The session discusses methods and options of imperial policy in its northern European periphery in the late Middle Ages. They included matrimonial alliances, naval activities, and elaborated diplomacy. The central question is how local actors and the imperial centers could found a balance between their interests; on the one hand to establish some control in the periphery and, on the other hand, how to make use of the potential 'central' support for entirely private interests.

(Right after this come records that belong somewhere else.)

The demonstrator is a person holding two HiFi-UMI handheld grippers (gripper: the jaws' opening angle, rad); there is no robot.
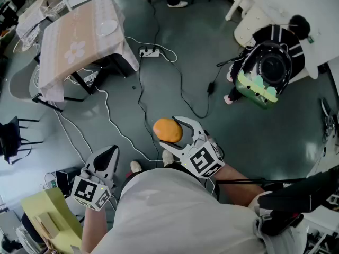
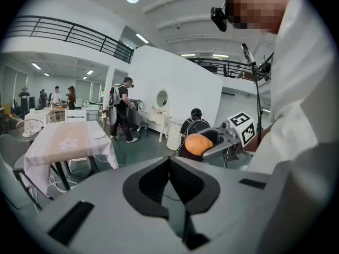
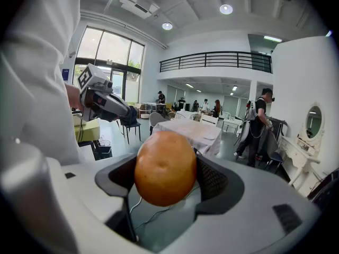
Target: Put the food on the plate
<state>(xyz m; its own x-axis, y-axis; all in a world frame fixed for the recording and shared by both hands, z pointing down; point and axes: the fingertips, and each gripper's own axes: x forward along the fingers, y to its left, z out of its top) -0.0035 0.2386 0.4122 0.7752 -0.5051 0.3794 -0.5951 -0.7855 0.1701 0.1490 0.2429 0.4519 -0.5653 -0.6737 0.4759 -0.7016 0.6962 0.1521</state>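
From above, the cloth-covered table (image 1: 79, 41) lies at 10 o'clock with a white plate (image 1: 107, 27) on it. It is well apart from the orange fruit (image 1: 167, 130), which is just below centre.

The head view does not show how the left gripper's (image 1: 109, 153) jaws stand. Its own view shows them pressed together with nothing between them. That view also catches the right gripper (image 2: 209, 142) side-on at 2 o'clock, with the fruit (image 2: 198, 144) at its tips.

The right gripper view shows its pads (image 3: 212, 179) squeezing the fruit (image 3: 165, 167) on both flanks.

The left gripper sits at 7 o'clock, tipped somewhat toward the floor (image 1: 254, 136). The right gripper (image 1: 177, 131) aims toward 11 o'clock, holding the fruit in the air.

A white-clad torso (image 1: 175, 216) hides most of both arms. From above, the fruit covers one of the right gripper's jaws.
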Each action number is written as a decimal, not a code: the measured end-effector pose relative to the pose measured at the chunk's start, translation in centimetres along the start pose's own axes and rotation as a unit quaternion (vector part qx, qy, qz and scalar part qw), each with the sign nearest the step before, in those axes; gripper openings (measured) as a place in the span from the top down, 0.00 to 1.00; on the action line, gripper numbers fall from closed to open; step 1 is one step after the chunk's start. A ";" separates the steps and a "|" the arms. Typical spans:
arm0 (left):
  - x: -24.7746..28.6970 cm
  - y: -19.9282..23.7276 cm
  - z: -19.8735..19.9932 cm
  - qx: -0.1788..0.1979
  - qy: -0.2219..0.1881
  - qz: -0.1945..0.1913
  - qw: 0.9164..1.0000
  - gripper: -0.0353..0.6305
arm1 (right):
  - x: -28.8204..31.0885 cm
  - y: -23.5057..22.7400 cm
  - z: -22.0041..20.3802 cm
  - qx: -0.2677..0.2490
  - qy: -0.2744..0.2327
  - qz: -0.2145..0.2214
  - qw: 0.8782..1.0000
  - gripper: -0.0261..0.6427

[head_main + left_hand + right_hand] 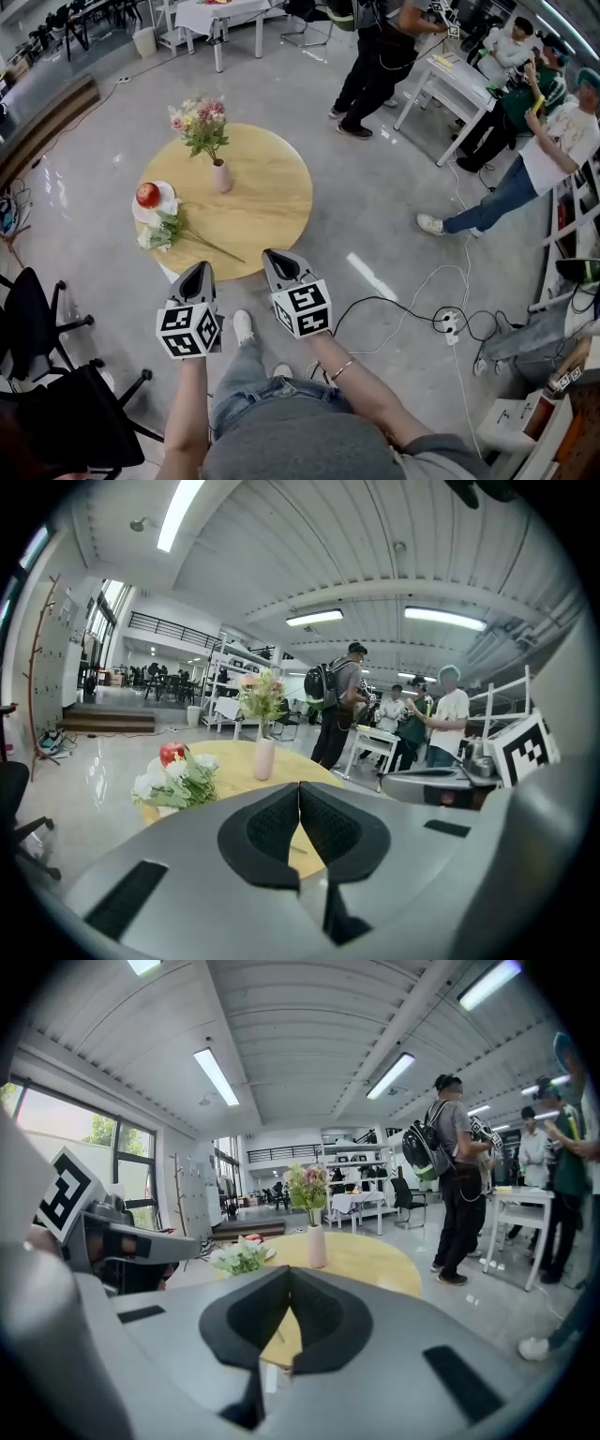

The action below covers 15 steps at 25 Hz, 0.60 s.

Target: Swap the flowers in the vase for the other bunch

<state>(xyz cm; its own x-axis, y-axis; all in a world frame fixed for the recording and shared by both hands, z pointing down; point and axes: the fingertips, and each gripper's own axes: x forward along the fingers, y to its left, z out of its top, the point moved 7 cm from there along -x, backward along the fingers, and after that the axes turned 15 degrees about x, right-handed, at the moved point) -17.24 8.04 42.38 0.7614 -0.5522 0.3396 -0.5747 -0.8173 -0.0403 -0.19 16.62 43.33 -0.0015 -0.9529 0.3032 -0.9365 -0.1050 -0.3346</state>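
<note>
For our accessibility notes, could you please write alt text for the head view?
A round wooden table bears a pink vase of pink flowers, a red apple on a white plate and a white bunch lying beside the plate. In front, the left tongs and right tongs, both shut and empty, point towards it.

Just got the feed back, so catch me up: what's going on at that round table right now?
A person holds the left gripper and right gripper side by side at the near edge of the round table, both shut and empty. The pink flowers stand in the vase. The white bunch lies on the table beside a plate with an apple. The swap is not yet begun.
</note>
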 end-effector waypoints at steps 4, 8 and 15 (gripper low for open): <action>2.7 2.6 0.7 -0.007 0.003 0.000 1.000 0.92 | 3.5 -0.4 1.2 -0.006 0.009 -0.002 1.000 0.94; 5.2 5.1 1.4 -0.013 0.008 -0.003 1.000 0.92 | 6.8 -0.7 2.5 -0.008 0.013 -0.005 1.000 0.94; 9.6 8.5 3.4 -0.005 0.005 -0.024 1.000 0.92 | 11.6 -1.3 4.2 -0.009 0.017 -0.018 1.000 0.94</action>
<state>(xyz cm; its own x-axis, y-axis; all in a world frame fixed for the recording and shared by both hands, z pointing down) -13.75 -4.74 42.06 0.7858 -0.5103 0.3494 -0.5403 -0.8414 -0.0136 2.47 4.46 43.51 0.0212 -0.9385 0.3447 -0.9420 -0.1343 -0.3077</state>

The Duchy of Pomerania maintained a complex kinship network between the Holy Roman Empire, Denmark, and Poland. The island of Gotland represents exemplarily the bridging role of a territory on the crossroads of political and economic interests. In Livonia the Teutonic Order used its influence in the imperial court to achieve its own political ends in the region, while trying to prevent direct contact between the local bishops and the Emperors albeit the former were imperial princes.